GETTING STARTED WITH UCS/Perl

GETTING STARTED WITH UCS/Perl

This introduction is intended to make you familiar with UCS/Perl, which is the core of the UCS system. The UCS/Perl libraries and tools allow you to create, manipulate, filter, sort, and print cooccurrence data sets. A typical application of such cooccurrence data is to serve as raw material for collocation identification. For this purpose, the pair types of a data set are ranked according to statistical association measures. UCS/Perl can be used both for the annotation of association scores and for the ranking process. A graphical evaluation against a gold standard of true collocations can then be performed in the UCS/R part.

If you only want to use the UCS/R evaluation functions, you can turn directly to the UCS/R tutorial script. Change to the System/R/ directory and follow the instructions in the README file there.

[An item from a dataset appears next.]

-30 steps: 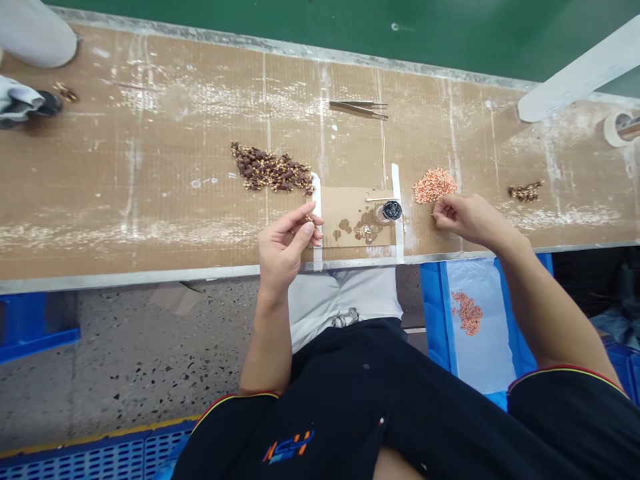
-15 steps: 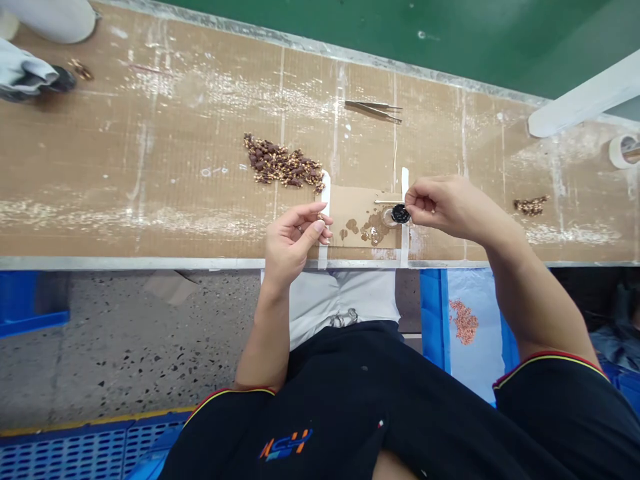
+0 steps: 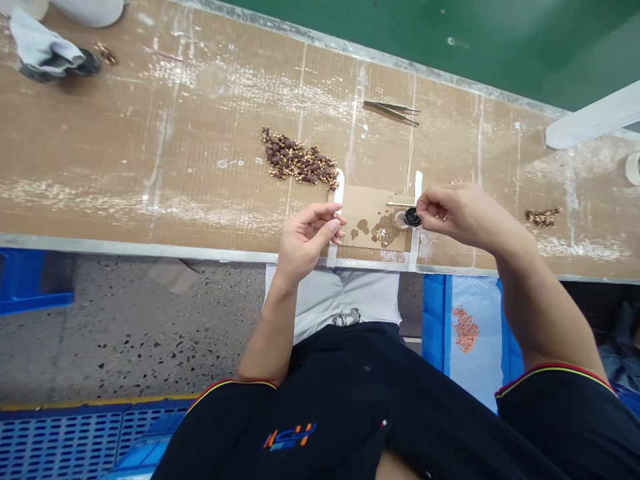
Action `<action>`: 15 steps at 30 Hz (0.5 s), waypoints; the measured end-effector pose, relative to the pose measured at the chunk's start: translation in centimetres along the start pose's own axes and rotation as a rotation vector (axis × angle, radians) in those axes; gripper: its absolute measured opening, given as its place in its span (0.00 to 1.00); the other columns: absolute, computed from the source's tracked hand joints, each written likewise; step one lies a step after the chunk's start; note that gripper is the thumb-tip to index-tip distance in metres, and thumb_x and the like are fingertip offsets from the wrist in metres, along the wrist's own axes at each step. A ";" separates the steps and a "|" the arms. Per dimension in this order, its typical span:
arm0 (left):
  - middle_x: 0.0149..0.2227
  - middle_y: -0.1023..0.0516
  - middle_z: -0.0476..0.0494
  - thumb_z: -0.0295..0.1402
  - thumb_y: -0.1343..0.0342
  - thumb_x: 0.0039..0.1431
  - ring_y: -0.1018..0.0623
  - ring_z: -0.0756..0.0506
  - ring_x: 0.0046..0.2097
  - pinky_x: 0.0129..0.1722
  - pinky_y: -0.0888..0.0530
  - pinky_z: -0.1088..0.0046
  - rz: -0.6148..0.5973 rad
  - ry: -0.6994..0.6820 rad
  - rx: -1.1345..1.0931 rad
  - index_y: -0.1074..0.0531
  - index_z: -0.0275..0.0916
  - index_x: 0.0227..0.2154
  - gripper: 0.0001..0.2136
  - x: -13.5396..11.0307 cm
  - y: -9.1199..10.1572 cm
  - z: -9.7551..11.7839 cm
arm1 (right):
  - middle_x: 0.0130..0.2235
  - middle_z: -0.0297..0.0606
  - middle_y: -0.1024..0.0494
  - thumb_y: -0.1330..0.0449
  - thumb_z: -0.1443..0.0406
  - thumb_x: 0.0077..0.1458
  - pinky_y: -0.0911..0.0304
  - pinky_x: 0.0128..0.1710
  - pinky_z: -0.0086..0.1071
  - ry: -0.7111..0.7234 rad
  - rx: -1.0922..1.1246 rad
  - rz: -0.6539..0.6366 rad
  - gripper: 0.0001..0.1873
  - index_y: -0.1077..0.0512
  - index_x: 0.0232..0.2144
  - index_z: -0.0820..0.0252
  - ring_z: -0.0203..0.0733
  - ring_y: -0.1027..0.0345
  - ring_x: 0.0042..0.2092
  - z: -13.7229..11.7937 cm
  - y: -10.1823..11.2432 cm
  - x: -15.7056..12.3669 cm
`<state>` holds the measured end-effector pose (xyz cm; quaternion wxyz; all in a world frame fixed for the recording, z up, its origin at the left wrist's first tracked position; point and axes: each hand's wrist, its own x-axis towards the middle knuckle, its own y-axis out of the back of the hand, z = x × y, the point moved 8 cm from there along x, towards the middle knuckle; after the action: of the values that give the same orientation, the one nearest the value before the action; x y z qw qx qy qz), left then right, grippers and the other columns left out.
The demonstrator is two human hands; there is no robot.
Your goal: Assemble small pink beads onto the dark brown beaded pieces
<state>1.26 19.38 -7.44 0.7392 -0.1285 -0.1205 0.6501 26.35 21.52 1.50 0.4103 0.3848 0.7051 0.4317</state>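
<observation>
My left hand (image 3: 307,240) hovers at the bench's near edge, thumb and fingers pinched on a tiny brown-and-gold part too small to name. My right hand (image 3: 457,212) is curled, its fingertips pinched right beside a small round black pot (image 3: 411,217); what they hold is too small to see. The pot stands on a taped-down cardboard patch (image 3: 370,207) stained with brown blobs. A thin stick (image 3: 399,204) lies just behind the pot. A pile of dark brown parts with gold pins (image 3: 299,162) lies behind my left hand.
Tweezers (image 3: 393,111) lie farther back on the cardboard-covered bench (image 3: 150,167). A small heap of brown parts (image 3: 543,215) sits right. A rag (image 3: 47,50) is far left. Below the bench, a blue bin (image 3: 435,320) holds a plastic sheet with orange parts (image 3: 465,329).
My right hand went from the orange pile on the right to the black pot and stays there. The orange pile is now hidden behind it. My left hand kept its pinch.
</observation>
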 end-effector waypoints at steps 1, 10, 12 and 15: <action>0.36 0.13 0.42 0.47 0.25 0.59 0.17 0.49 0.30 0.29 0.18 0.72 -0.005 -0.006 -0.004 0.15 0.41 0.44 0.18 0.0 0.0 0.0 | 0.26 0.34 0.27 0.40 0.68 0.56 0.40 0.33 0.38 0.004 -0.002 0.002 0.06 0.31 0.29 0.52 0.42 0.35 0.28 0.0 0.0 0.0; 0.36 0.12 0.42 0.45 0.26 0.60 0.17 0.49 0.30 0.28 0.18 0.74 -0.011 -0.021 0.011 0.15 0.40 0.44 0.16 0.0 -0.1 0.0 | 0.24 0.33 0.29 0.39 0.68 0.55 0.44 0.31 0.36 -0.007 -0.013 -0.016 0.06 0.32 0.28 0.52 0.41 0.38 0.26 -0.1 0.1 0.2; 0.35 0.12 0.43 0.44 0.27 0.61 0.16 0.50 0.30 0.28 0.18 0.76 -0.017 -0.052 -0.002 0.14 0.40 0.45 0.15 0.0 -0.1 0.2 | 0.24 0.33 0.30 0.39 0.69 0.54 0.44 0.31 0.36 -0.010 -0.022 -0.021 0.07 0.32 0.28 0.52 0.40 0.39 0.26 -0.4 0.2 0.2; 0.35 0.12 0.44 0.41 0.27 0.63 0.16 0.51 0.30 0.28 0.19 0.78 -0.033 -0.095 -0.021 0.15 0.40 0.45 0.13 0.1 -0.2 0.4 | 0.23 0.32 0.31 0.41 0.70 0.55 0.45 0.31 0.35 0.007 -0.036 -0.038 0.07 0.33 0.28 0.53 0.39 0.41 0.26 -1.0 0.4 0.2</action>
<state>1.35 19.42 -7.04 0.7420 -0.1030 -0.1644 0.6417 25.49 21.52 2.15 0.4227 0.3623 0.7060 0.4378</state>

Preparing for the Tutorial

The remainder of this section is a walk-through of the UCS/Perl command-line tools. Most of their functionality (and some additional stuff) is also available through a programmer interface in the form of a set of Perl modules. If you want to write your own UCS/Perl programs, you will have to find your own way through the comprehensive documentation. The UCS/Perl command-line tools and several additional example scripts provide a good starting point for your own work. Note that you can easily configure your scripts (so that they have access to the UCS/Perl libraries) with the help of the ucs-config program.

This tutorial assumes that you have already configured the UCS system and installed the command-line utilities in your search path, as described in the main README file. In this case, you can skip the remainder of this section.

Otherwise, you will have to specify full paths to the tools in each of the examples below. For this purpose, it is convenient do define a shell variable $UCS pointing to the System directory of the UCS installation. Execute one of the following lines, depending on whether your shell is bash or tcsh (if you don't know, type echo $SHELL, or simply try both commands).

  export UCS=`ucs-config --base-dir`  # in sh or bash

  setenv UCS `ucs-config --base-dir`  # in tcsh

Having set this shell variable, you can just type $UCS/bin/ucs-add instead of ucs-add to invoke the ucs-add program in the examples below, and similarly for all other command-line programs.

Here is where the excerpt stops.